That was my answer. If I hadn’t said it in such a loving, affectionate tone, I’m sure Lily would have looked at me as if I’d sprouted antennae. Instead, she just looked at me with adoring wonder. I think she understood what I meant.
Later, he told me he was used to people looking down upon him because of his lineage. His grandfather, Lucius Malfoy, had been one of the darkest Death Eaters of his time. His father, Draco Malfoy, had been going the same way until the war ended. Scorpius was sick of the hatred and ridicule so he just stopped trying to convince them he was different.
I saw it, though.
I saw it in the way he would shrink into the shadows of the corridors as people passed him, letting them go before him so he wouldn’t get in their way.
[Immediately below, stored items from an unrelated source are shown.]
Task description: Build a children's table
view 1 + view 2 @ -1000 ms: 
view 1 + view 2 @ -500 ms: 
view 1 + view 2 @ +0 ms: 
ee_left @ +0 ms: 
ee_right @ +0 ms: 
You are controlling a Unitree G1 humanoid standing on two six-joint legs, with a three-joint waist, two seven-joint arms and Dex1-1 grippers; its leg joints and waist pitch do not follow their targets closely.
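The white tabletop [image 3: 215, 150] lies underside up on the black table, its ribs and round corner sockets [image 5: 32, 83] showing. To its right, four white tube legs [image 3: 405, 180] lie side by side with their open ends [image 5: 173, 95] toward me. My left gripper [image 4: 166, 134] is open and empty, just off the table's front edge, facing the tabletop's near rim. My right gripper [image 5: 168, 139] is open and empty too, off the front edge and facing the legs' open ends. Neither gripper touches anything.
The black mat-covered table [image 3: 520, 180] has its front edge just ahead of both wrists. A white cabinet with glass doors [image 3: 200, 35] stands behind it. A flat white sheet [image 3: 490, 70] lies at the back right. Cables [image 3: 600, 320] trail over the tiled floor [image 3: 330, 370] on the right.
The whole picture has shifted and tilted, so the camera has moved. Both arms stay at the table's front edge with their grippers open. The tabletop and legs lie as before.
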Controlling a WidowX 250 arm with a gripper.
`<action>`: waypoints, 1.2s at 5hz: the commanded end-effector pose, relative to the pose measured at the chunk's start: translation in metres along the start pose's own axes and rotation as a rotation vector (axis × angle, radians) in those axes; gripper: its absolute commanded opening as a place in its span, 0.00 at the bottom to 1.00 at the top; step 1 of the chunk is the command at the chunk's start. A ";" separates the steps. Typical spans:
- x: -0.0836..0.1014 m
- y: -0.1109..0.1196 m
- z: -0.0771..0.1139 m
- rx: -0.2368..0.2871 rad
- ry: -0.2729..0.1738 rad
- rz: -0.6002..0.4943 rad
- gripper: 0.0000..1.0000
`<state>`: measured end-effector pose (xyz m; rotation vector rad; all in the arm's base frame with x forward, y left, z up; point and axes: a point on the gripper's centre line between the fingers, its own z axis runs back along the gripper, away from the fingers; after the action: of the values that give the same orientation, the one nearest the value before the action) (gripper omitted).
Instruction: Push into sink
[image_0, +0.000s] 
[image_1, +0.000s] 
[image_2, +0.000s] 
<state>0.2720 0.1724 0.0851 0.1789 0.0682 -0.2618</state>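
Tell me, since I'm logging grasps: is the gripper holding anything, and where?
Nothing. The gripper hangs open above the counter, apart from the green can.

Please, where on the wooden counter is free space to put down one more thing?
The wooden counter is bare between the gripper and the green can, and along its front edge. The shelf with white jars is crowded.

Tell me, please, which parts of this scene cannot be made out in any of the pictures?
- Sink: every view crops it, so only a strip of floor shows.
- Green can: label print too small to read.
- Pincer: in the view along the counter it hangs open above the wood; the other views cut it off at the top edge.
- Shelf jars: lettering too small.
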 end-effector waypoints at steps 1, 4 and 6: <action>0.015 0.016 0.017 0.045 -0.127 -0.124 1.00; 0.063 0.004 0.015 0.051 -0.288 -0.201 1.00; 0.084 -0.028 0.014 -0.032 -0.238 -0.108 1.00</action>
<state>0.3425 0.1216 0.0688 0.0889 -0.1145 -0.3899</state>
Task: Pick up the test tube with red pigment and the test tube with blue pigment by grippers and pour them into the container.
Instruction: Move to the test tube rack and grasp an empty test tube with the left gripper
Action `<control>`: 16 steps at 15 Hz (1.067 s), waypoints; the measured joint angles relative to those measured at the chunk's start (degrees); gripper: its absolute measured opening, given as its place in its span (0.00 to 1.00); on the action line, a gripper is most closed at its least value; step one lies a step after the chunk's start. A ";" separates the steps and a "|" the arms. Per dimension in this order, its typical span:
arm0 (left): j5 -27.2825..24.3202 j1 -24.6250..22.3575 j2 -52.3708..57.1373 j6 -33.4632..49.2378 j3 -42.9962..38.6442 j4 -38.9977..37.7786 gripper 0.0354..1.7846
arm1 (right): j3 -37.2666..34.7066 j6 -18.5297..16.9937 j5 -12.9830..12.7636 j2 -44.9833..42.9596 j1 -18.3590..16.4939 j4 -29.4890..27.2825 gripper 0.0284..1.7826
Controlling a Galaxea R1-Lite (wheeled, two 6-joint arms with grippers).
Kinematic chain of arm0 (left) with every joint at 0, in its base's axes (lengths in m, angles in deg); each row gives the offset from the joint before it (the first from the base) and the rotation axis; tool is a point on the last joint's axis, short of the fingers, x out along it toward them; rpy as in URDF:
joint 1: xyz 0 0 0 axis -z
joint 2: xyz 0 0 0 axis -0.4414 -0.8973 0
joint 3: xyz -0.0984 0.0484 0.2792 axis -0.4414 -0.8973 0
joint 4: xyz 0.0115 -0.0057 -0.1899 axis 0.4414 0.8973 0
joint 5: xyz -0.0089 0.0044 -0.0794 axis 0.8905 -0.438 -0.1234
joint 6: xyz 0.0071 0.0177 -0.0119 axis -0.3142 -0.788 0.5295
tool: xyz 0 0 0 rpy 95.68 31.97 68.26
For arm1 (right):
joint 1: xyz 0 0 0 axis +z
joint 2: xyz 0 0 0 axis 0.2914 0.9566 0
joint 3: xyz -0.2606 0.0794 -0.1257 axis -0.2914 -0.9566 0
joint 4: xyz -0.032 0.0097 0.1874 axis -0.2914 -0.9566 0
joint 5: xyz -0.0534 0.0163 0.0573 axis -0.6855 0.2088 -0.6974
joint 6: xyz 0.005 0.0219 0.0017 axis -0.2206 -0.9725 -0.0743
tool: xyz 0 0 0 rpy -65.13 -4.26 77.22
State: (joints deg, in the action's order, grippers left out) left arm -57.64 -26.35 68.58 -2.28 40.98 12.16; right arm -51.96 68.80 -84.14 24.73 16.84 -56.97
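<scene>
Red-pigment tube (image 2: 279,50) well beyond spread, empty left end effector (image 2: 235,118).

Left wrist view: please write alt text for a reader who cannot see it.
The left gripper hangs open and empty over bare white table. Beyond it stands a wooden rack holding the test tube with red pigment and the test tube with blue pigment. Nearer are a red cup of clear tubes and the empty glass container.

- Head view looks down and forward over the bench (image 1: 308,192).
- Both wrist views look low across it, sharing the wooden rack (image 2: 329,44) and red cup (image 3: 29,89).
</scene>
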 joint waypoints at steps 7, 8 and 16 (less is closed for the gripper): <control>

I saw it in the way he hesitated before answering a question in lessons, and not because he was uncertain of the answer, but because he wanted to ensure he was his best at all times.
I also saw it in the way he looked at me.
I didn’t start noticing it until our sixth year, when I paid a last-minute visit to the library and he was the only one there. I saw him as soon as I entered through the double doors – he sat in a lone chair in the corner, a big book propped up on his lap. He didn’t notice me at all. He must have been too wrapped up in his own head.
I didn’t pay him too much attention at first, but I realised there was something incredibly fascinating about the way he sat there, reading as if there was nothing else that pleased him more. I found myself watching him from behind the shelves, winding in and out of aisles so as to view him from different angles.
That night I realised three things.
One was that he had a face carved from an angel. He had soft, delicate features, yet a hard jaw, and thick eyelashes brushed his cheeks whenever he blinked. His blonde hair fell across his forehead in uncertain wisps, as if it were too afraid to fall in any other way.
Two was that he looked so serene, wrapped up in his own little world like that. There was no hesitation in his eyes, no fear. He looked so beautiful on his own, where no one could push him around or call him names.
Three was that I didn’t want to leave here tonight without finding out something about him, something that no one else knew.
These things drew me to him without even realising I was moving. He looked up, startled, when I found myself stopped before him.
I gave him a weak smile, and that was that.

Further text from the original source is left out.